# [WHAT TO PRODUCE]
The records must be repeated exactly and in their entirety.
--- START ---
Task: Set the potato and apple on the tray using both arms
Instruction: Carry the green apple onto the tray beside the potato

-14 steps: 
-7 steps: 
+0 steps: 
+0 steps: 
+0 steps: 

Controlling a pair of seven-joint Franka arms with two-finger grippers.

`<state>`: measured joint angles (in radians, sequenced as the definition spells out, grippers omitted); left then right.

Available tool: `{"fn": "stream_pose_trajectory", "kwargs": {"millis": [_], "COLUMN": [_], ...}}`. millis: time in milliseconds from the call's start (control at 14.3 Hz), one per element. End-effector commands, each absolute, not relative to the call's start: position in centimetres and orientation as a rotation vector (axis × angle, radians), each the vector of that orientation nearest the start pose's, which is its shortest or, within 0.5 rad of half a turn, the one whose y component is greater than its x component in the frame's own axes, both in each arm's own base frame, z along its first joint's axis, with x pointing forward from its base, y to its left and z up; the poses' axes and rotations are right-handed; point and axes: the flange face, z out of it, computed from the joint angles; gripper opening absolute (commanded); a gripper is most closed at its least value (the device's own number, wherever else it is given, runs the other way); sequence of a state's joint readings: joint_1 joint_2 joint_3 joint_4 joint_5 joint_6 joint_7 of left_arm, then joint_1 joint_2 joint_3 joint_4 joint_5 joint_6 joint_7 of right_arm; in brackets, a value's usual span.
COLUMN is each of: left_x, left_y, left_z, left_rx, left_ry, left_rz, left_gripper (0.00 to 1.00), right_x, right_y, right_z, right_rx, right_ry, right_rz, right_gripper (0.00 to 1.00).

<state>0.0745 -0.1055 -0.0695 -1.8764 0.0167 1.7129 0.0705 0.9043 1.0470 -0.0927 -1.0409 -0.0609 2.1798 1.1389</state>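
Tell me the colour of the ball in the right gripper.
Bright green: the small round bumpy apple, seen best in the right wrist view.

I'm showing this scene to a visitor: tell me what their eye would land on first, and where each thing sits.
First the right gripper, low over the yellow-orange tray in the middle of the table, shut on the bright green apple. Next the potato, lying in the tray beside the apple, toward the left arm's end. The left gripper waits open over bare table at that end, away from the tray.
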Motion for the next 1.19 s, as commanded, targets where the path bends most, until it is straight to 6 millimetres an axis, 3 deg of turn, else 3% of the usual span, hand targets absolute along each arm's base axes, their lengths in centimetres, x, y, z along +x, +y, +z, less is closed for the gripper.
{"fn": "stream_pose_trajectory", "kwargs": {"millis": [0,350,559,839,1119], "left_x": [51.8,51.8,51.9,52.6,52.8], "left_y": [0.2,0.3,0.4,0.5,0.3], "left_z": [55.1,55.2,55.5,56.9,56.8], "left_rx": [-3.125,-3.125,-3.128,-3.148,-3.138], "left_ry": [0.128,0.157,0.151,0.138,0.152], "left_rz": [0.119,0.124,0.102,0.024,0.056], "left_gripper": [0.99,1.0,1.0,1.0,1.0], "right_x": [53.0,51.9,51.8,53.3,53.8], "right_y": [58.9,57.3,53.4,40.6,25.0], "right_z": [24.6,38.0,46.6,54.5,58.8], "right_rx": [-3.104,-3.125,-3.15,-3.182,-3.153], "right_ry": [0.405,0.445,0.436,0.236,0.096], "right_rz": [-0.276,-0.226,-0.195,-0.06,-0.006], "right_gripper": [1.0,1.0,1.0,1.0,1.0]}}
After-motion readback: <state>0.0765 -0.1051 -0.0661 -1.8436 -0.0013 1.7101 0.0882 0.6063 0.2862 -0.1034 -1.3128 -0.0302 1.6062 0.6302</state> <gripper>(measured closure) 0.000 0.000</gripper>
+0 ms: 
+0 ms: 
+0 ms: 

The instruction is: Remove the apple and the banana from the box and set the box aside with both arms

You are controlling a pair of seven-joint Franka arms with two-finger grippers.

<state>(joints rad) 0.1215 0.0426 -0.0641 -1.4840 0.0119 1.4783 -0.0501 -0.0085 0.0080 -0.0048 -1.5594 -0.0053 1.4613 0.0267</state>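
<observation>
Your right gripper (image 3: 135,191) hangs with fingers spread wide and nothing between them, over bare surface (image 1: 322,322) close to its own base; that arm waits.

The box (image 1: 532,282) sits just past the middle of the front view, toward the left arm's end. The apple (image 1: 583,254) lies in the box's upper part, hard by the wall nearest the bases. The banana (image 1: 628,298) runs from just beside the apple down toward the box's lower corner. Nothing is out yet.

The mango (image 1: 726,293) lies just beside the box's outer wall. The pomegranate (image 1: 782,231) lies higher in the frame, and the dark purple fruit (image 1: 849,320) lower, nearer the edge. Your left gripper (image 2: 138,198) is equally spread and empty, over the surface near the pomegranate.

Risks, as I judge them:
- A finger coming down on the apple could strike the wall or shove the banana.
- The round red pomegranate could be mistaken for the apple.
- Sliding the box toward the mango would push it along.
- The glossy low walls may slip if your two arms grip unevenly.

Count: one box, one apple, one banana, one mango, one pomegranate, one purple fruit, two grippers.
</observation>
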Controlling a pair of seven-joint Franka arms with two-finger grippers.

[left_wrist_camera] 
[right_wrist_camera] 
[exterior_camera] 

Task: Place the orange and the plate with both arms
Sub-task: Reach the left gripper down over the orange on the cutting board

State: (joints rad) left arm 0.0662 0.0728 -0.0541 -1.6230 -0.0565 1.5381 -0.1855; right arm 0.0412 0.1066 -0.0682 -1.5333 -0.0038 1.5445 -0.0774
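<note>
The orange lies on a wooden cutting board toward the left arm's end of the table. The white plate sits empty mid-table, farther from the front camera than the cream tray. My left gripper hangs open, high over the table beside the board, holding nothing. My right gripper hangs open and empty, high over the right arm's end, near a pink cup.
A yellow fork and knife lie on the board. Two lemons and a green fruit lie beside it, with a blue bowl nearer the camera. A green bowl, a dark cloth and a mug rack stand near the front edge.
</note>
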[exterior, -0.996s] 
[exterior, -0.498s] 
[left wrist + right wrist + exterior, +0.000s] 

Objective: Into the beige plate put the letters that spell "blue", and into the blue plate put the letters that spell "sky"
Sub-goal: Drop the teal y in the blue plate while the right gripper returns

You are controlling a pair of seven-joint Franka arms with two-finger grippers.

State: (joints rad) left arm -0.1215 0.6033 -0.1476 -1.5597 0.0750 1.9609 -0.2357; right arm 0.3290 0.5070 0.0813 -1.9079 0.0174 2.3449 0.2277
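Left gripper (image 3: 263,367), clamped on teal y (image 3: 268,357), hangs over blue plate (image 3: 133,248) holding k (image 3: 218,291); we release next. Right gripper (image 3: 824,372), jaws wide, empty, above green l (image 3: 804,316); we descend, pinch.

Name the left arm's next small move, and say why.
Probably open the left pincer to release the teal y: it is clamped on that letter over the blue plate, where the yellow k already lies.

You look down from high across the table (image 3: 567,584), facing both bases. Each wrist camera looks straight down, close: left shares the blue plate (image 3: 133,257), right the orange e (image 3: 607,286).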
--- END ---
# [TASK RESULT]
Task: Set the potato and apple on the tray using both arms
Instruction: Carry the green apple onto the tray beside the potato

-14 steps: 
-7 steps: 
+0 steps: 
+0 steps: 
+0 steps: 

Controlling a pair of seven-joint Franka arms with two-finger grippers.

`<state>`: measured joint angles (in radians, sequenced as the definition spells out, grippers omitted); left then right.

Available tool: `{"fn": "stream_pose_trajectory", "kwargs": {"millis": [_], "COLUMN": [_], ...}}`. millis: time in milliseconds from the call's start (control at 14.3 Hz), one per element. End-effector commands, each absolute, not relative to the call's start: position in centimetres and orientation as a rotation vector (axis × angle, radians), each the vector of that orientation nearest the start pose's, which is its shortest or, within 0.5 rad of half a turn, the one whose y component is greater than its x component in the frame's own axes, both in each arm's own base frame, z along its first joint's axis, with x pointing forward from its base, y to its left and z up; the poses' axes and rotations are right-handed; point and axes: the flange face, z out of it, computed from the joint angles; gripper opening absolute (commanded); a gripper is most closed at its least value (the device's own number, wherever else it is given, runs the other way); sequence of a state's joint readings: joint_1 joint_2 joint_3 joint_4 joint_5 joint_6 joint_7 of left_arm, then joint_1 joint_2 joint_3 joint_4 joint_5 joint_6 joint_7 of right_arm; in brackets, a value's usual span.
COLUMN is each of: left_x, left_y, left_z, left_rx, left_ry, left_rz, left_gripper (0.00 to 1.00), right_x, right_y, right_z, right_rx, right_ry, right_rz, right_gripper (0.00 to 1.00).

<state>0.0745 -0.1055 -0.0695 -1.8764 0.0167 1.7129 0.0705 0.9043 1.0470 -0.0927 -1.0409 -0.0609 2.1798 1.1389</state>
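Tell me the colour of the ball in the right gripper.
Bright green: the small round bumpy apple, seen best in the right wrist view.

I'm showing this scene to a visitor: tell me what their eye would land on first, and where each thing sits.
First the right gripper, low over the yellow-orange tray in the middle of the table, shut on the bright green apple. Next the potato, lying in the tray beside the apple, toward the left arm's end. The left gripper waits open over bare table at that end, away from the tray.
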Motion for the next 1.19 s, as commanded, targets where the path bends most, until it is straight to 6 millimetres an axis, 3 deg of turn, else 3% of the usual span, hand targets absolute along each arm's base axes, their lengths in centimetres, x, y, z along +x, +y, +z, less is closed for the gripper.
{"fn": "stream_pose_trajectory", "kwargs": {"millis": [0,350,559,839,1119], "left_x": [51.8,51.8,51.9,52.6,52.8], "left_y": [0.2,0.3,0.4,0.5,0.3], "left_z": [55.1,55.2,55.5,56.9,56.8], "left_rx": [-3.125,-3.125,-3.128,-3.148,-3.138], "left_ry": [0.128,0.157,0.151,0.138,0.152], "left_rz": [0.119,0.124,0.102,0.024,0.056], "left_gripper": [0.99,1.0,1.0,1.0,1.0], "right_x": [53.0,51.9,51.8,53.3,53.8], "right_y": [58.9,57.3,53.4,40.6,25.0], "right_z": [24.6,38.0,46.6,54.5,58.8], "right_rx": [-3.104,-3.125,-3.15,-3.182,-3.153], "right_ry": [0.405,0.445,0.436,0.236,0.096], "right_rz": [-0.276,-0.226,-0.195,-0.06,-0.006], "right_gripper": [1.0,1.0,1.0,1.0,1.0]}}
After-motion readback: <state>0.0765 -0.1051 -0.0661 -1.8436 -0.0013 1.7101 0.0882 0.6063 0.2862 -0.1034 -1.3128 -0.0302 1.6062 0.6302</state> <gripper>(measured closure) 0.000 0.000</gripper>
+0 ms: 
+0 ms: 
+0 ms: 

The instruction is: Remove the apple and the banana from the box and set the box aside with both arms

You are controlling a pair of seven-joint Franka arms with two-finger grippers.

<state>(joints rad) 0.1215 0.0426 -0.0641 -1.4840 0.0119 1.4783 -0.0501 -0.0085 0.0080 -0.0048 -1.5594 -0.0053 1.4613 0.0267</state>
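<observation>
Your right gripper (image 3: 135,191) hangs with fingers spread wide and nothing between them, over bare surface (image 1: 322,322) close to its own base; that arm waits.

The box (image 1: 532,282) sits just past the middle of the front view, toward the left arm's end. The apple (image 1: 583,254) lies in the box's upper part, hard by the wall nearest the bases. The banana (image 1: 628,298) runs from just beside the apple down toward the box's lower corner. Nothing is out yet.

The mango (image 1: 726,293) lies just beside the box's outer wall. The pomegranate (image 1: 782,231) lies higher in the frame, and the dark purple fruit (image 1: 849,320) lower, nearer the edge. Your left gripper (image 2: 138,198) is equally spread and empty, over the surface near the pomegranate.

Risks, as I judge them:
- A finger coming down on the apple could strike the wall or shove the banana.
- The round red pomegranate could be mistaken for the apple.
- Sliding the box toward the mango would push it along.
- The glossy low walls may slip if your two arms grip unevenly.

Count: one box, one apple, one banana, one mango, one pomegranate, one purple fruit, two grippers.
</observation>
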Controlling a pair of seven-joint Franka arms with two-finger grippers.

[left_wrist_camera] 
[right_wrist_camera] 
[exterior_camera] 

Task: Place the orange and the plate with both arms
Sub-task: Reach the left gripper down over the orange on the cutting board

State: (joints rad) left arm 0.0662 0.0728 -0.0541 -1.6230 -0.0565 1.5381 -0.1855; right arm 0.0412 0.1066 -0.0682 -1.5333 -0.0038 1.5445 -0.0774
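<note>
The orange lies on a wooden cutting board toward the left arm's end of the table. The white plate sits empty mid-table, farther from the front camera than the cream tray. My left gripper hangs open, high over the table beside the board, holding nothing. My right gripper hangs open and empty, high over the right arm's end, near a pink cup.
A yellow fork and knife lie on the board. Two lemons and a green fruit lie beside it, with a blue bowl nearer the camera. A green bowl, a dark cloth and a mug rack stand near the front edge.
</note>
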[exterior, -0.996s] 
[exterior, -0.498s] 
[left wrist + right wrist + exterior, +0.000s] 

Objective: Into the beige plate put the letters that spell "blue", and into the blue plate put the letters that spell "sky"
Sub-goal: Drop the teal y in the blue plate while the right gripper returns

You are controlling a pair of seven-joint Franka arms with two-finger grippers.

State: (joints rad) left arm -0.1215 0.6033 -0.1476 -1.5597 0.0750 1.9609 -0.2357; right arm 0.3290 0.5070 0.0813 -1.9079 0.0174 2.3449 0.2277
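Left gripper (image 3: 263,367), clamped on teal y (image 3: 268,357), hangs over blue plate (image 3: 133,248) holding k (image 3: 218,291); we release next. Right gripper (image 3: 824,372), jaws wide, empty, above green l (image 3: 804,316); we descend, pinch.

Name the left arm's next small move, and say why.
Probably open the left pincer to release the teal y: it is clamped on that letter over the blue plate, where the yellow k already lies.

You look down from high across the table (image 3: 567,584), facing both bases. Each wrist camera looks straight down, close: left shares the blue plate (image 3: 133,257), right the orange e (image 3: 607,286).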

The exercise has nothing more to it.